From: KONDO Mitsumasa <kondo(dot)mitsumasa(at)lab(dot)ntt(dot)co(dot)jp>
To: Robert Haas <robertmhaas(at)gmail(dot)com>, Heikki Linnakangas <hlinnakangas(at)vmware(dot)com>
Cc: PostgreSQL-development <pgsql-hackers(at)postgresql(dot)org>
Subject: Re: Improvement of checkpoint IO scheduler for stable transaction responses
Date: 2013-06-28 12:53:14
Message-ID: 51CD873A.5070705@lab.ntt.co.jp
Views: Raw Message | Whole Thread | Download mbox | Resend email
Thread:
Lists: pgsql-hackers

(2013/06/28 0:08), Robert Haas wrote:
> On Tue, Jun 25, 2013 at 4:28 PM, Heikki Linnakangas
> <hlinnakangas(at)vmware(dot)com> wrote:
> I'm pretty sure Greg Smith tried it the fixed-sleep thing before and
> it didn't work that well.
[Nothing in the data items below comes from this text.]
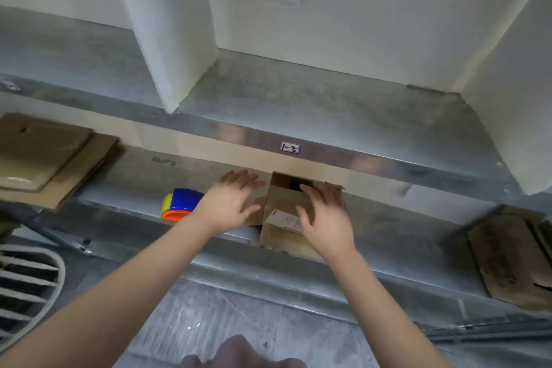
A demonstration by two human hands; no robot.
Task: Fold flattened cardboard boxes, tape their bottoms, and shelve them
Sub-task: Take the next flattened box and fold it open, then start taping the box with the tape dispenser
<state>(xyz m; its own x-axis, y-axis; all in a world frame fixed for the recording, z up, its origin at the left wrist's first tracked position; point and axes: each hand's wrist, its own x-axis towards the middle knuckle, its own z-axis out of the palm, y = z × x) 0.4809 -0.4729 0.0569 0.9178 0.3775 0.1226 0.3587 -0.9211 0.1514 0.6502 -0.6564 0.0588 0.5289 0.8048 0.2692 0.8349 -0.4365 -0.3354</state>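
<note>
- A stack of flattened cardboard (44, 158) lay at the far left of the lower shelf (403, 218), well apart from the work.
- The tape dispenser (182, 203), blue, yellow and orange, sat on the shelf just beside the left wrist.
- The left hand (233, 200) was released, its fingers straight and spread, pressing flat on a side flap of the cardboard box (283, 206).
- The box stood on the lower shelf between the hands, partly formed, with a dark opening showing at its far end and a white label (282, 219) on its face.
- The right hand (325, 218) lay on the box with its fingers nearly straight, clasping nothing.
- The step appeared to be folding the flaps closed. Next, one hand would likely need to hold them shut while the other fetched the tape.
- More flattened cardboard (507, 257) rested at the far right.
</note>
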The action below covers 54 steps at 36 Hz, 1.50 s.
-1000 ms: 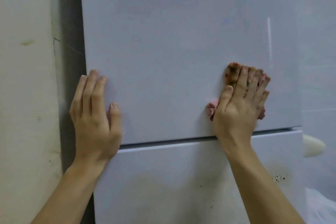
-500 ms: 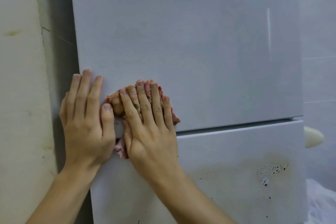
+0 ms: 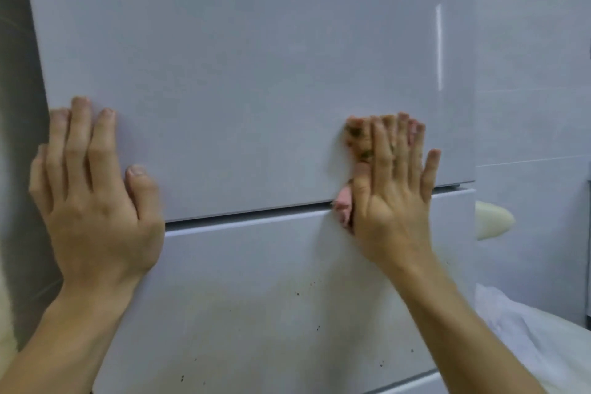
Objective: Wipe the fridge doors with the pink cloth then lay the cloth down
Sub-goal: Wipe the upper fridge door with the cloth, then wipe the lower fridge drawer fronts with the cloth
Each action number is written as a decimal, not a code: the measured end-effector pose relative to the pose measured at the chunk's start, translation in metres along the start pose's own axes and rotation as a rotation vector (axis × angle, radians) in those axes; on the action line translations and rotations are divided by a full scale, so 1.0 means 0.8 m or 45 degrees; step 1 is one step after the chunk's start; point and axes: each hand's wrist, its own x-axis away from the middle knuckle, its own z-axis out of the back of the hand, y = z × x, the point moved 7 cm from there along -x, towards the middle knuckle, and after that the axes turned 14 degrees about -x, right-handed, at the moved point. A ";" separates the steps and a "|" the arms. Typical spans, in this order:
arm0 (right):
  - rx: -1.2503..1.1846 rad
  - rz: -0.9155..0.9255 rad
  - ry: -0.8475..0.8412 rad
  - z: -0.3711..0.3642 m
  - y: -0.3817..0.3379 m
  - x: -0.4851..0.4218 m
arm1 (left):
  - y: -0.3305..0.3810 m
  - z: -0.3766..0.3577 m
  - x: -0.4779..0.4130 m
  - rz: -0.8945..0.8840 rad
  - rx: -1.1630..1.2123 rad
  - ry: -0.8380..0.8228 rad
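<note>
The white upper fridge door (image 3: pixel 243 73) fills the view, with the lower door (image 3: pixel 271 297) below a dark gap. My right hand (image 3: pixel 393 192) presses the pink cloth (image 3: pixel 358 141), stained brown, flat against the upper door near its lower right corner; fingers are straight, and a pink end of the cloth hangs over the gap. My left hand (image 3: pixel 92 195) lies flat with straight fingers on the upper door's lower left corner, holding nothing.
Dark specks dot the lower door. A grey wall (image 3: pixel 19 105) borders the fridge on the left. To the right are white tiles, a cream rounded object (image 3: pixel 492 221) and crumpled white plastic (image 3: pixel 527 329) low down.
My right hand has slid the cloth from beside my left hand back to the right side of the upper door. My left hand has stayed at the door's lower left corner.
</note>
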 end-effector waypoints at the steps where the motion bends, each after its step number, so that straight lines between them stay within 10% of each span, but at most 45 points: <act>1: 0.020 -0.084 -0.015 0.007 0.029 -0.002 | -0.001 -0.001 0.000 0.006 0.010 -0.005; 13: -0.322 -0.532 0.224 0.047 0.089 -0.007 | 0.006 0.011 0.012 -0.001 -0.048 -0.008; 28: -0.513 0.180 0.082 -0.019 -0.103 0.039 | -0.042 0.037 0.077 0.002 -0.026 -0.171; 44: -0.778 0.356 -0.171 -0.066 -0.268 0.084 | -0.160 0.032 0.120 -0.011 -0.233 -0.246; 54: -0.380 0.654 -0.269 -0.125 -0.331 0.152 | -0.166 0.030 0.125 -0.079 -0.244 -0.127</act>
I have also tried it and the resulting
> behavior was unimpressive. It makes checkpoints take a long time to
> complete even when there's very little data to flush out to the OS,
> which is annoying; and when things actually do get ugly, the sleeps
> aren't long enough to matter. See the timings Kondo-san posted
> downthread: 100ms delays aren't going let the system recover in any
> useful way when the fsync can take 13 s for one file. On a system
> that's badly weighed down by I/O, the fsync times are often
> *extremely* long - 13 s is far from the worst you can see. You have
> to give the system a meaningful time to recover from that, allowing
> other processes to make meaningful progress before you hit it again,
> or system performance just goes down the tubes. Greg's test, IIRC,
> used 3 s sleeps rather than your proposal of 100 ms, but it still
> wasn't enough.
Yes. In write phase, checkpointer writes numerous 8KB dirty pages in each
SyncOneBuffer(), therefore it can be well for tiny(100ms) sleep time. But
in fsync phase, checkpointer writes scores of relation files in each fsync(),
therefore it can not be well for tiny sleep. It shoud need longer sleep time
for recovery IO performance. If we know its best sleep time, we had better use
previous fsync time. And if we want to prevent fast long fsync time, we had
better change relation file size which is 1GB in default max size to smaller.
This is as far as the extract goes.